#### What needs to be done
What lines in the listing below hold the string "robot"? Please copy them out.

#### Study material
■ ■ ■ ■ ■

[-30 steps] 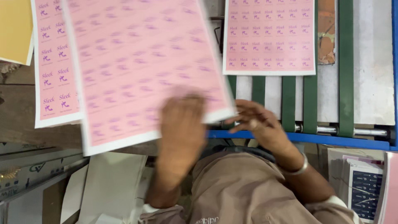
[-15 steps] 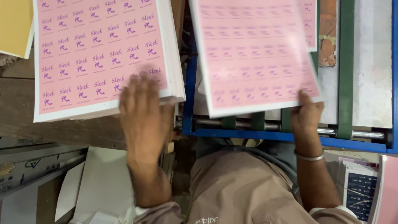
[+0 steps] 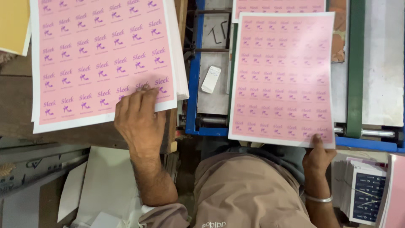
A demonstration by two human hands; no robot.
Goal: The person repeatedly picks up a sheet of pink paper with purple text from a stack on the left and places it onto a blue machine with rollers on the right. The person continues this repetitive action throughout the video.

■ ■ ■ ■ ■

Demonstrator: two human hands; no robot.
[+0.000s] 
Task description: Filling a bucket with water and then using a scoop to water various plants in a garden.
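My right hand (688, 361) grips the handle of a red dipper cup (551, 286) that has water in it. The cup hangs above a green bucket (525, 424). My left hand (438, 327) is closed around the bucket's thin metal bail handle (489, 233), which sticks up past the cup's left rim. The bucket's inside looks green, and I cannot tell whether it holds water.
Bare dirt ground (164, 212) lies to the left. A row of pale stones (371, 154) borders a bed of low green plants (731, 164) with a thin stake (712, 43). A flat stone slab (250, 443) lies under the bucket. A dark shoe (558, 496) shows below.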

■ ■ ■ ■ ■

#### Task result
A demonstration by two human hands; no robot.
Demonstrator: two human hands; no robot.

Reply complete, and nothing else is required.